The British made sure that they retained executive control
over the crucial Channel-crossing and landing part of OVERLORD, the actual
D-Day invasion, code-named NEPTUNE. Allied air forces and navies were both
under British control. The temporary commander of all the Allied ground forces
for NEPTUNE was Montgomery. He and his chief of staff Freddie de Guingand set
up their own deception staff, called G (R), modelled on Clarke’s ‘A’ force
which had helped Eighth Army so much in the desert. The man in charge of this
was David Strangeways, the ‘A’ Force Tactical HQ commander who had led the
successful surprise raid into Tunis to seize German intelligence materials, and
who was probably Clarke’s best pupil for ingenuity and sharpness.

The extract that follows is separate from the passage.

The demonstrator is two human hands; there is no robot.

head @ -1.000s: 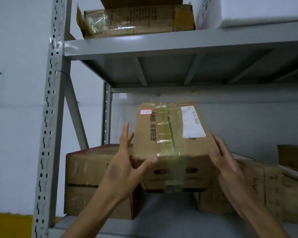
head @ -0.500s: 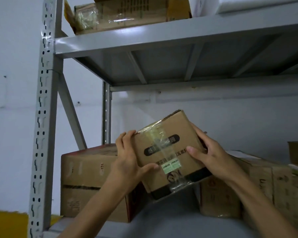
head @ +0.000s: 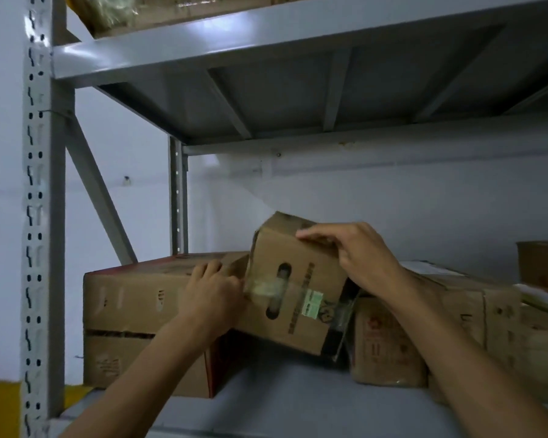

The first thing Monty did was tear up the NEPTUNE plan that
COSSAC had prepared. He thought the Normandy front should be doubled to fifty
miles, and preceded by an assault from the sky by three airborne divisions, not
three brigades. In the first wave of sea landings, he wanted not three but five
divisions on five separate beaches, supported by two more divisions behind. If
he did not get this, he said they could find another commander. Eisenhower
concurred, but getting what Monty wanted meant a massive increase in ships and
equipment, including another thousand landing craft to add to the three
thousand-odd already prepared for.

Feldmarschall Erwin Rommel, charged by Hitler with defending
the coast of France at the end of 1943, knew that his best chance was to smash
the Allied attacks on the beaches, and that the first day would be ‘the longest
day’. From desert warfare experience, he was a great believer in anti-vehicle
and anti-personnel mines. As well as making a ‘Devil’s Garden’ of obstacles at
different tidelines along the beaches, he wanted to mine, wire and fortify the
entire coastal strip into a ‘zone of death’ five or six miles deep. To defend
the Atlantic Wall, he dreamed of sowing 200 million landmines along the entire
coast of France, although he never achieved it. ‘Up to the 20th May 1944,’ says
the War Diary of German Army Group B, ‘4,193,167 mines were laid on the Channel
coast, 2,672,000 of them on Rommel’s initiative, and most of them after the end
of March.’ He also planned to fill all potential landing fields with patterns
of ten-foot-high wooden stakes that would rip flimsy gliders apart. Many of the
stakes were to be wired to artillery shells whose detonation would cause
further carnage.

The Allied intelligence reconnaissance for the D-Day
landings was high, wide and deep. Thousands of mapping photos were taken from
different angles in the air. Low-level missions along the beaches to photograph
the arrays of obstacles the Germans were building were known as ‘dicing’
missions, as in ‘dicing with death’. They were taken so close that you can see
individual engineers running for cover, and count their footsteps in the sand.
Things seen from the air were sometimes investigated by divers from the sea,
and commando raids brought back prisoners and samples of barbed wire and metal
defences. Geologists and oceanographers were consulted and recruited. Following
an appeal on the BBC wireless in 1942, the great British public had sent in
over ten million of their pre-war French beach ‘holiday snaps’. These Brownie
Box-photos and picture post-cards were sorted, graded, assembled and scrutinised
for tiny details of Normandy.

Through General de Gaulle’s Free French Intelligence
service, le Deuxième Bureau, run by ‘Colonel Passy’ or André Dewavrin, the
French resistance was mobilised to report on every detail of the German
construction of their defences. The Centurie network, radiating out of Caen,
eventually had 1,500 agents noting every gun emplacement and mine field, every
concrete caisson and fifteen-foot-deep anti-tank trench. One house painter in
the resistance managed to purloin a blueprint of the defences from the office
of the Organisation Todt that were building them.

The Allies agreed to cross the Channel as two armies, one
British, one American, fighting side by side, but not mixed together. The
British (including the Canadians) would go in on the left, to SWORD, JUNO, and
GOLD beaches, preceded by the paratroopers of the 6th British Airborne
Division. The US First Army would go in on the right, to OMAHA and UTAH
beaches, preceded by the paratroopers of the US 101st and 82nd Airborne Divisions.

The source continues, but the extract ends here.